Transformer sans dénaturer

Sauver une entreprise ne consiste pas seulement à redresser ses comptes. Lorsque Rosabelle Forzy arrive, elle découvre des salariés éprouvés par plusieurs échecs successifs, des ateliers vieillissants et des équipements parfois dangereux. « Certaines machines avaient plus de soixante-dix ans. Il fallait tout repenser. » Pendant près d’une décennie, les ateliers sont progressivement rénovés. Les conditions de travail changent, les procédés industriels aussi. Les investissements se succèdent sans jamais sacrifier les gestes qui font la singularité de la maison. Le pari est gagnant. Les 25 salariés repris en 2012 sont aujourd’hui 55. Le chiffre d’affaires est passé de 1,8 million d’euros à 5,2 millions en 2023. L’entreprise est redevenue rentable. Mais pour sa dirigeante, ces chiffres ne racontent qu’une partie de l’histoire. « Nous avons surtout une équipe passionnée. » Dans les ateliers, une multitude d’opérations sont nécessaires avant qu’un béret quitte l’usine : tricotage, remaillage, feutrage, teinture, enformage, grattage, tondage, décatissage, garnissage, bichonnage… Une succession de gestes où l’oeil de l’artisan compte souvent davantage que la machine. « Nous partons d’un simple fil de laine de 700 mètres et nous fabriquons un béret de A à Z. » Cette maîtrise rare vaut à Laulhère le label Entreprise du Patrimoine Vivant dès 2013. La maison travaille sur des laines Mérinos cardées entièrement françaises et fabrique ses propres teintures sans polluer l’eau, convaincue que l’excellence artisanale passe aussi par une souveraineté industrielle retrouvée.
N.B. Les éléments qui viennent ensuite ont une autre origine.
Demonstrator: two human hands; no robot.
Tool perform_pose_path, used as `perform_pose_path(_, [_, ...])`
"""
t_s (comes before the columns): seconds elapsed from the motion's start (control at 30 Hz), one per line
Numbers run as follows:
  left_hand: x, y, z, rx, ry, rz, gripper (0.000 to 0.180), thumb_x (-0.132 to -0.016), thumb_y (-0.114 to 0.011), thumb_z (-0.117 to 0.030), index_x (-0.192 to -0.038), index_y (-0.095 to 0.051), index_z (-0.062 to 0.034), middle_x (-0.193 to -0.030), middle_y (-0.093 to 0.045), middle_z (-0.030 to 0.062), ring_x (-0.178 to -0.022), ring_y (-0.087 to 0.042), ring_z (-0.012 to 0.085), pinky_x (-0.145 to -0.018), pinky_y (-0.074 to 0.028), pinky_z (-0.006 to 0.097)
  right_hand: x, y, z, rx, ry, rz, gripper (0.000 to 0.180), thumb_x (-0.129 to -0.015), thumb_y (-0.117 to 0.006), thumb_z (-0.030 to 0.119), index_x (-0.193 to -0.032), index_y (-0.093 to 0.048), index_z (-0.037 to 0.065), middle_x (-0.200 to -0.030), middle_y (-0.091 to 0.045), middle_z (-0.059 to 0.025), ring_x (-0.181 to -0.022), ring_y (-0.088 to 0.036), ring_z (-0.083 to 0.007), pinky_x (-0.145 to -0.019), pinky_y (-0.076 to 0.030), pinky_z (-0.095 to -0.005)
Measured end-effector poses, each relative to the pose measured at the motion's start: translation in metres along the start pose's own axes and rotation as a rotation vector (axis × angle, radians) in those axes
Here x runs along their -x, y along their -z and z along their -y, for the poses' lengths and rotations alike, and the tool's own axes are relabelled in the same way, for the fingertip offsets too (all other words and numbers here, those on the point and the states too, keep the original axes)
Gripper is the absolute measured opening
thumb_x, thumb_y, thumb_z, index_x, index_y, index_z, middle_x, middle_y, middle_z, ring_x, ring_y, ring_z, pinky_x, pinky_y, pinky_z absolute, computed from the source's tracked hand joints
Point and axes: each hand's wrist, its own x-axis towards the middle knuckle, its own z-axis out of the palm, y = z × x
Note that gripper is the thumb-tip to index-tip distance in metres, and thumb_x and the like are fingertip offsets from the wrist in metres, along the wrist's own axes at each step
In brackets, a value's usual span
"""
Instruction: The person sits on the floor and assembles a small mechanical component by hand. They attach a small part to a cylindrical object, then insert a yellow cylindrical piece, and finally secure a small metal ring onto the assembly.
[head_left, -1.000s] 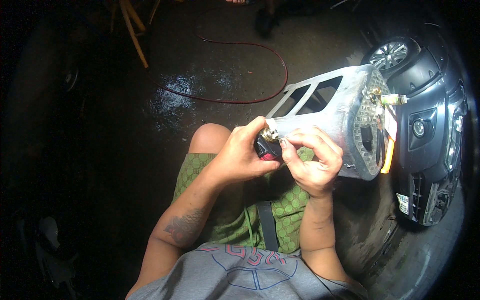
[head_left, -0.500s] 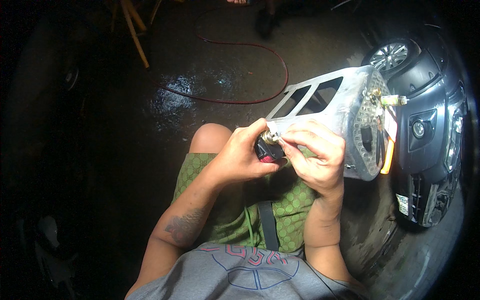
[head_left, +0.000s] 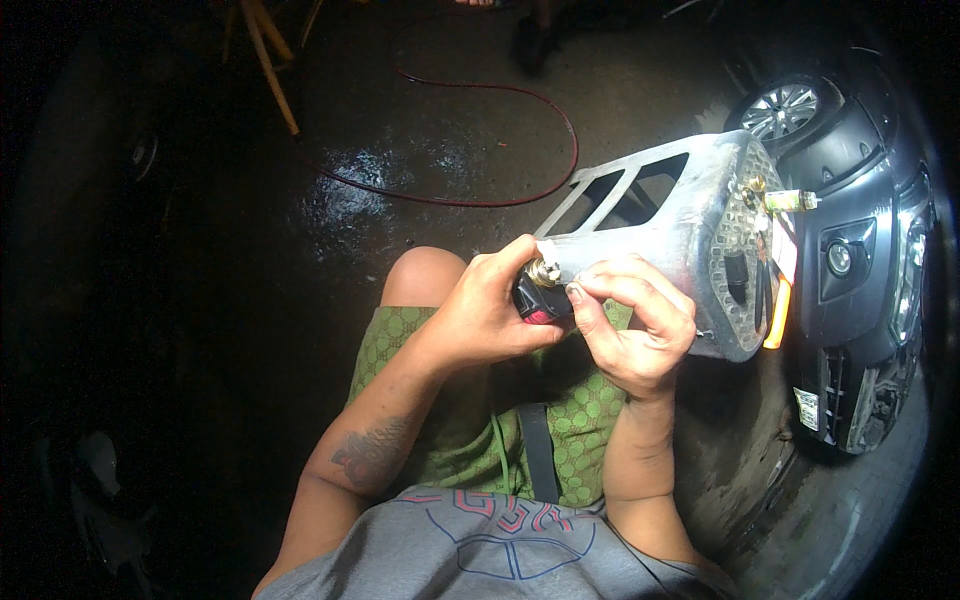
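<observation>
My left hand (head_left: 478,310) is closed around a small black part (head_left: 540,299) with a reddish patch low on its side. A round, brass-coloured metal piece (head_left: 544,271) sits at its upper end, with something whitish beside it. My right hand (head_left: 640,335) is just right of the part, thumb and forefinger pinched together near the metal piece. Whatever is between those fingertips is too small to make out. Both hands are above my lap, in front of a grey stool-like stand (head_left: 690,225) with rectangular openings in its side.
On the stand's textured face are a small bottle (head_left: 790,201), brass-coloured bits (head_left: 752,190) and an orange-handled item (head_left: 778,315). A dark car (head_left: 850,220) is at the right. A red hose (head_left: 500,204) curves over the wet floor; yellow legs (head_left: 268,65) stand far left.
My right hand has drawn slightly right and down, away from the metal piece, which now shows more plainly. My left hand keeps its hold, almost unmoved.
</observation>
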Motion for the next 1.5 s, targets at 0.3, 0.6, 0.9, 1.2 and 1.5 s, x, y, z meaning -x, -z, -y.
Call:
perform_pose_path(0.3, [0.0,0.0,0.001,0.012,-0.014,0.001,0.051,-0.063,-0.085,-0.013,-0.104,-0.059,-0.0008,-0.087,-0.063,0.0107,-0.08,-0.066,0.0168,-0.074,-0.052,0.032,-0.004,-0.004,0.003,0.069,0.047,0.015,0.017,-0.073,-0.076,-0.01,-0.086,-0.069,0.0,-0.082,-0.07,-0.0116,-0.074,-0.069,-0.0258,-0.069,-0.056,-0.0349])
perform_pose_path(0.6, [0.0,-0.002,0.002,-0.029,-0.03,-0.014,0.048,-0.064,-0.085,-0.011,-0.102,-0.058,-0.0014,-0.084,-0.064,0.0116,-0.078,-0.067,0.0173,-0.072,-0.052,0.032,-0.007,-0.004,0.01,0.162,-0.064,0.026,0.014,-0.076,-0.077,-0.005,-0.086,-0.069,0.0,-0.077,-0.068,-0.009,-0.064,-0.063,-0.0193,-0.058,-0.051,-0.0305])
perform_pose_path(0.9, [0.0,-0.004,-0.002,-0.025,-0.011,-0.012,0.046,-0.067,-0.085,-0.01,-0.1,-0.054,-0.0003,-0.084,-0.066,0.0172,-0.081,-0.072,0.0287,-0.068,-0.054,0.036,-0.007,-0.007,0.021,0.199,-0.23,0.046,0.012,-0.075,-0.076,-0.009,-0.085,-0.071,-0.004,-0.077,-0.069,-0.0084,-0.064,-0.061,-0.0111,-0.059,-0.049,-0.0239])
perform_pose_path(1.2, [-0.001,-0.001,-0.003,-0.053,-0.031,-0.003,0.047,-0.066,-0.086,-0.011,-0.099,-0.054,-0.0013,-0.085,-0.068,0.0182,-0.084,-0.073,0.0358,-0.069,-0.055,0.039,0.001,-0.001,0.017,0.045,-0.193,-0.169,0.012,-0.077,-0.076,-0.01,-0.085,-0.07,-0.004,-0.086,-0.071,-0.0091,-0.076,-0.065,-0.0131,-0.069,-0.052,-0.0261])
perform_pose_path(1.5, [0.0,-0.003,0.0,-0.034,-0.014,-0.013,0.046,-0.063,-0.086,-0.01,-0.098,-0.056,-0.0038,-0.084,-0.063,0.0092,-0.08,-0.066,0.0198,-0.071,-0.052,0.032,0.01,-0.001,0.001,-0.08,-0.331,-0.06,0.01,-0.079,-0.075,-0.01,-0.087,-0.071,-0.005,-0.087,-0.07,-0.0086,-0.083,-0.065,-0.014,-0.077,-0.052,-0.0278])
Faire du béret un objet de désir

Au-delà du défi industriel, Rosabelle Forzy souhaite d’emblée « remettre du beau ». Transformer un couvre-chef parfois réduit à un cliché folklorique en objet de mode : « Il a fallu travailler la désirabilité de la marque. Remettre de l’imaginaire dans la tête des gens. » Le pari paraît audacieux. Pourtant il séduit les plus grandes maisons de luxe qui confient à Laulhère la fabrication de leurs bérets. La maison a par ailleurs signé une collaboration remarquée avec Dior. Les créations béarnaises coiffent les silhouettes des défilés autant que les têtes d’Emma Watson, Rihanna, Omar Sy, Lily Collins ou Johnny Depp. L’héroïne de la série Emily in Paris contribue elle aussi à replacer le béret dans l’imaginaire collectif d’une nouvelle génération. L’histoire est pourtant bien plus ancienne. Avant de devenir accessoire de mode, le béret fut celui des bergers béarnais qui le façonnaient avec la laine de leurs troupeaux. Napoléon III, découvrant ce couvre-chef lors de ses séjours à Biarritz sur des ouvriers béarnais venus pour la construction du palais de l’impératrice Eugénie, popularisera malgré lui l’expression de “béret basque”, une erreur historique qui survivra jusqu’à nos jours. Aujourd’hui encore, l’objet continue de traverser les univers. « L’armée française représente près d’un quart du chiffre d’affaires de Laulhère. Les marchés militaires belges ou africains complètent cette activité, tandis que la haute couture en représente environ 10 %. » Le reste repose sur la marque maison, qui exporte déjà largement vers le Japon et la Corée et lorgne désormais le marché américain.

Le style comme héritage

Rosabelle Forzy ne cache pas ses ambitions. Longtemps, elle a résumé son projet par une formule simple : faire de Laulhère “le Repetto du chapeau”. « Nous n’avons pas encore leur notoriété », reconnaîtelle volontiers. Mais la maison n’est plus seulement celle du béret. À partir de son savoir-faire unique dans le feutre sans couture, elle imagine désormais casquettes, sacs ou sacs à dos. Les premiers modèles arrivent cet automne. Une diversification pensée non comme une rupture mais comme une continuité. « Un savoir-faire ne survit pas parce qu’on le respecte, mais parce qu’on a envie de le porter. » Lorsque l’on lui demande de définir aujourd’hui Laulhère, la réponse fuse, presque instinctivement : « Le style, la liberté, la matière. » Trois mots qui racontent un peu son propre parcours. Celui d’une dirigeante venue du numérique qui aura compris avant beaucoup d’autres que, face aux productions standardisées, le véritable luxe réside peut-être dans un objet façonné lentement, au pied des Pyrénées, par des mains qui répètent depuis près de deux siècles les mêmes gestes précis. Et démontrent qu’un béret peut encore raconter la France et faire tourner des têtes.